Years ago, I supplemented our income by working as a driving instructor.  I taught teen-aged boys and girls in the car and in the classroom.  It was an interesting experience, not always pleasant but ultimately enlightening.   I hasten to add, however, that it wasn’t my students that enlightened me so much as the drivers with which we shared the road. 

I’d had my own vehicle surgically altered for duty:  an extra rearview mirror and a hydraulic brake on my side.  I was told that, at one time, certain driver training vehicles came equipped with an extra steering wheel as well.  Though I didn’t get one of those, it didn’t take me very long to see the practical benefit of such an alteration.  In the year I spent riding with nervous, hormone-ridden teens, I sometimes wished that my car came equipped with armor plating as well.   Yet, though a couple of my drivers gave me an anxious, even frightening, moment a time or two, they didn’t scare me nearly so much as the “seasoned” motorists we encountered. 
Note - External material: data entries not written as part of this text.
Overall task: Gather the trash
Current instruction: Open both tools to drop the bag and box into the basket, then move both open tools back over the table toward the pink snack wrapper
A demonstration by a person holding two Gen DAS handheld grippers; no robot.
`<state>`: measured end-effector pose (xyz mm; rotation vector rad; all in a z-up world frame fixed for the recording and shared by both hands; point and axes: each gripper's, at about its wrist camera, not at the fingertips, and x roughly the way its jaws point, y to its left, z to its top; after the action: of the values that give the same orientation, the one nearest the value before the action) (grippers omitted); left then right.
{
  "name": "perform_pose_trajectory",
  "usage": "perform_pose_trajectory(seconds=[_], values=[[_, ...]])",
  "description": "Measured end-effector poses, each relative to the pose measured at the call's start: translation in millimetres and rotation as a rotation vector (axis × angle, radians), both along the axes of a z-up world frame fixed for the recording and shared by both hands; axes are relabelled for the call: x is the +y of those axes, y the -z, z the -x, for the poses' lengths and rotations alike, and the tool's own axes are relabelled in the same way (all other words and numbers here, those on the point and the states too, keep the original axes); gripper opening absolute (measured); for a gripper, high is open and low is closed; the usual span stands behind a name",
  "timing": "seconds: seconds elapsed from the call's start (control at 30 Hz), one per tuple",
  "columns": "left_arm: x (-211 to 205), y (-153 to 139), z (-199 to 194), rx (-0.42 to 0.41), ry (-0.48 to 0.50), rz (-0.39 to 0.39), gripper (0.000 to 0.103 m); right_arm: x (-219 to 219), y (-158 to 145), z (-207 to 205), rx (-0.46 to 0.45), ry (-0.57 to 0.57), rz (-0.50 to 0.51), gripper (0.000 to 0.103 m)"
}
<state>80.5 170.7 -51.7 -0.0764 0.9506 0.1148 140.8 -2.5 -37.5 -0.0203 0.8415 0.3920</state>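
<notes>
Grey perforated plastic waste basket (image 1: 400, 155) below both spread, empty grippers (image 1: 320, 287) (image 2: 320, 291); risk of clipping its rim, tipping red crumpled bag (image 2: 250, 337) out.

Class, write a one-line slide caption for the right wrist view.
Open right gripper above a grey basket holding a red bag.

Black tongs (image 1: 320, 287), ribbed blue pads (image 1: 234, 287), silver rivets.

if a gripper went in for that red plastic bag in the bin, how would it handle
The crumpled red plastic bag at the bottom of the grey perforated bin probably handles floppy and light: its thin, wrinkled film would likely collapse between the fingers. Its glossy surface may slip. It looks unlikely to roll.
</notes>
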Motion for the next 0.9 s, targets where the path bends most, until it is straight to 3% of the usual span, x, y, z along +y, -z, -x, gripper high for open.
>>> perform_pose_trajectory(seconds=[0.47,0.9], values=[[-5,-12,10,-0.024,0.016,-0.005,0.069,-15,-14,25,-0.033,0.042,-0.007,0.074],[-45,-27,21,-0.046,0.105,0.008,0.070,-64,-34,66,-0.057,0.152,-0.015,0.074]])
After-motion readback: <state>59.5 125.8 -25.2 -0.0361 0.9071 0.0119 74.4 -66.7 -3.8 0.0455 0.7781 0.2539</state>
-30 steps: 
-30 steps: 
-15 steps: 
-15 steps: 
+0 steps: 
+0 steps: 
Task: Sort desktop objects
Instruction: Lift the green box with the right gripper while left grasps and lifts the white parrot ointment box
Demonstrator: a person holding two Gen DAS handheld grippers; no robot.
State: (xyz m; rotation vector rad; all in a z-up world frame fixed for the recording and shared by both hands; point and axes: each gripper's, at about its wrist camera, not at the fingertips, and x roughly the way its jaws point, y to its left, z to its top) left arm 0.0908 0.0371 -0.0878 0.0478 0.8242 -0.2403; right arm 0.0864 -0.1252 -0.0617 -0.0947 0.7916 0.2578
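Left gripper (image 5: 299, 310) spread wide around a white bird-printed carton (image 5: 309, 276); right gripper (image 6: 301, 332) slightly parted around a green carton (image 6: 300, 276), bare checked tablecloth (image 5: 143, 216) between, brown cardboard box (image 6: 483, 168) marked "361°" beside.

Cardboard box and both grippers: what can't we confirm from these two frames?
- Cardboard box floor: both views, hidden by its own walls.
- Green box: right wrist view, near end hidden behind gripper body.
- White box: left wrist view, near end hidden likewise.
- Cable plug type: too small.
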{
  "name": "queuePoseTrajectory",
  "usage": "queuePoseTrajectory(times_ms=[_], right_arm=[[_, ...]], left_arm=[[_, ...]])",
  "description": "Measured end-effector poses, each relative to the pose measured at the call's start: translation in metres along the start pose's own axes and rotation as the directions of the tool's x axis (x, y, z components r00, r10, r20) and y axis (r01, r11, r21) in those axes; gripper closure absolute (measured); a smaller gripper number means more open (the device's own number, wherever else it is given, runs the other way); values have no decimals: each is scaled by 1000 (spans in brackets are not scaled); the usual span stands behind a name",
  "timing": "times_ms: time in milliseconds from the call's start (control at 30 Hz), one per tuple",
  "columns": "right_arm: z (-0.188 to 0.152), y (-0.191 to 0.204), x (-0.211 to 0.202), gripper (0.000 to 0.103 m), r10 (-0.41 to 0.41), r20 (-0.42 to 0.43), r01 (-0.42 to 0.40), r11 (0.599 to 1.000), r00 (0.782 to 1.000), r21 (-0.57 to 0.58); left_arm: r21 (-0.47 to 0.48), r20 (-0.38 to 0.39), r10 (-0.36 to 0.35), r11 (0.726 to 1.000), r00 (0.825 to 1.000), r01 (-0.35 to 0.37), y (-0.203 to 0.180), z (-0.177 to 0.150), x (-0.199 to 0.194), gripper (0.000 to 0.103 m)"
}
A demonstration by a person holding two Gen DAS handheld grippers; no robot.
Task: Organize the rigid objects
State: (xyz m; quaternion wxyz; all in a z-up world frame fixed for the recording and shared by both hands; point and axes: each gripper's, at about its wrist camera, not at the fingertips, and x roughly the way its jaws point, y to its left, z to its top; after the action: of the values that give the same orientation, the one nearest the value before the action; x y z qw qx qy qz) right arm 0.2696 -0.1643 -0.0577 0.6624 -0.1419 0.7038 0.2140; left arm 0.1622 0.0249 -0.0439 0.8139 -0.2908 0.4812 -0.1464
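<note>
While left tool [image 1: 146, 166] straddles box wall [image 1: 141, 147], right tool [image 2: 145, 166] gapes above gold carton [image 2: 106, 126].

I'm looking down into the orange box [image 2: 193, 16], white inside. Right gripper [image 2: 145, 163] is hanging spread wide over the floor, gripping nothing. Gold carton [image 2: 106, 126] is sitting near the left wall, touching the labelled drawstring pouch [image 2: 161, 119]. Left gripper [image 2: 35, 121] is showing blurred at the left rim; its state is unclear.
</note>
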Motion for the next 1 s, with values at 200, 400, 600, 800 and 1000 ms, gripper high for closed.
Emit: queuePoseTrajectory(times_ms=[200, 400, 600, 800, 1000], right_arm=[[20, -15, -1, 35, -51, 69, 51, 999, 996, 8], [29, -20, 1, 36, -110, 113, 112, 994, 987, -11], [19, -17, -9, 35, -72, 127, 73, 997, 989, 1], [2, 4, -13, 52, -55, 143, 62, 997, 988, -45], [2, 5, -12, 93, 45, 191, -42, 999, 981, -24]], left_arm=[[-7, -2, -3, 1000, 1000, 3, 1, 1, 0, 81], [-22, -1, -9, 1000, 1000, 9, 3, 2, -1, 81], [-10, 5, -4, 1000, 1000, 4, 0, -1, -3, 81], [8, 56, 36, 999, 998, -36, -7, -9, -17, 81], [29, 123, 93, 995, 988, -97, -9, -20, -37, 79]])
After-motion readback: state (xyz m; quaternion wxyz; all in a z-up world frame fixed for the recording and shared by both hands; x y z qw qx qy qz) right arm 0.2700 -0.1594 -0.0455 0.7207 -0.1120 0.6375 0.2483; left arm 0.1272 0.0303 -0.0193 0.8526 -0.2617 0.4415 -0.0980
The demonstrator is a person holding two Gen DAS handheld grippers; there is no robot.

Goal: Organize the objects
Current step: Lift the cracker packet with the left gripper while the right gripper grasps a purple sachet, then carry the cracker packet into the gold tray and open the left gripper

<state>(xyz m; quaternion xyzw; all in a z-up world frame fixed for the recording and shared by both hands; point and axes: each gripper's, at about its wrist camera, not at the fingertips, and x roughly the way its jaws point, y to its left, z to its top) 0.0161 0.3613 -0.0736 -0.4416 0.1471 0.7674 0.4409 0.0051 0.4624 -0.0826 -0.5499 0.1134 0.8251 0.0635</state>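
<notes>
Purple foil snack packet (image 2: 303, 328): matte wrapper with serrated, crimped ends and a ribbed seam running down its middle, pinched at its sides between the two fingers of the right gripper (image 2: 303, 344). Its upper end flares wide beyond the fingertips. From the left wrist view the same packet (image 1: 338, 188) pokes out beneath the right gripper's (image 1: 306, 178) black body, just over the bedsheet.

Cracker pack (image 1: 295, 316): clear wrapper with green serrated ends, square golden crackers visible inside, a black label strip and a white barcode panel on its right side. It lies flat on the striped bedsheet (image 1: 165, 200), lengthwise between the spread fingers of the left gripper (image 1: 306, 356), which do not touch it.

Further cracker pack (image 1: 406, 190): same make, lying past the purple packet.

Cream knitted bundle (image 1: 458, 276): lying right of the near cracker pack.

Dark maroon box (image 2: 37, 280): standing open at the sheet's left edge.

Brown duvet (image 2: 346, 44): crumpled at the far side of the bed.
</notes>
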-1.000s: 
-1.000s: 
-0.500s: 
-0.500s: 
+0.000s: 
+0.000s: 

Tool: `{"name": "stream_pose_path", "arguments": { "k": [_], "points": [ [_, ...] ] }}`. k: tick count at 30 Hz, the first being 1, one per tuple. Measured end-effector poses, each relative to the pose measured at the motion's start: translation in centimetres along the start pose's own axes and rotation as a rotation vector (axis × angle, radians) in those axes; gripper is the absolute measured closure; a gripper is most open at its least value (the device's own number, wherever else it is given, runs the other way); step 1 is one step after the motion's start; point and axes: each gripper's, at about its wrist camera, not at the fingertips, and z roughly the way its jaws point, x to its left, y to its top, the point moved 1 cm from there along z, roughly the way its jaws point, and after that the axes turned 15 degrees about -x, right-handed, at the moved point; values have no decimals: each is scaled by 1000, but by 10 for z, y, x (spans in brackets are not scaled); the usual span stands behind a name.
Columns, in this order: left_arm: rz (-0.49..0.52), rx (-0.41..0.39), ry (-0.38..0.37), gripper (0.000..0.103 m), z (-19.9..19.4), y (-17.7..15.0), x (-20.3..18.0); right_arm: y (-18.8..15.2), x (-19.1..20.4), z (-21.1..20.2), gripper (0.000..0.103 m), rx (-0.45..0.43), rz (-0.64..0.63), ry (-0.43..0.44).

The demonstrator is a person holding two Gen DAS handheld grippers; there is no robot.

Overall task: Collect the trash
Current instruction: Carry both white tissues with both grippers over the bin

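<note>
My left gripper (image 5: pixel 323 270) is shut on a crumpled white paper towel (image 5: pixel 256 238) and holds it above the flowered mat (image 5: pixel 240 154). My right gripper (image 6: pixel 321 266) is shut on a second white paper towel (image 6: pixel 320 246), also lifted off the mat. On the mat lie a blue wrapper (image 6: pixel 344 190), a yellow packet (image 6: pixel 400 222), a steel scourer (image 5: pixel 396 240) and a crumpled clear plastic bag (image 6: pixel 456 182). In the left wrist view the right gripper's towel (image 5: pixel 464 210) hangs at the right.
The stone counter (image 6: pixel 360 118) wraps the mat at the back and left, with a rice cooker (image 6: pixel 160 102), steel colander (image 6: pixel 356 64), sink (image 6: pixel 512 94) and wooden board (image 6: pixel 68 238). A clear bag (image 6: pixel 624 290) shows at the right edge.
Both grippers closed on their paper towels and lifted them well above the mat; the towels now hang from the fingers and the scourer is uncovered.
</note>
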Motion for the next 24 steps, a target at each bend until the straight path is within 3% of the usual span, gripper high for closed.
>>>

Like the lady who followed us on a curvy, two-lane road.  Double-yellow line; speed limit 35.  The lady evidently wanted to go faster.  She certainly followed closely enough to communicate that desire.  You don’t have to be especially good at lip-reading to make out certain common obscenities spewing from a face contorted with anger.  Meanwhile, my nervous, young student was worried.  I tell him not to worry about her, but keep his eyes on the road and maintain the legal speed. 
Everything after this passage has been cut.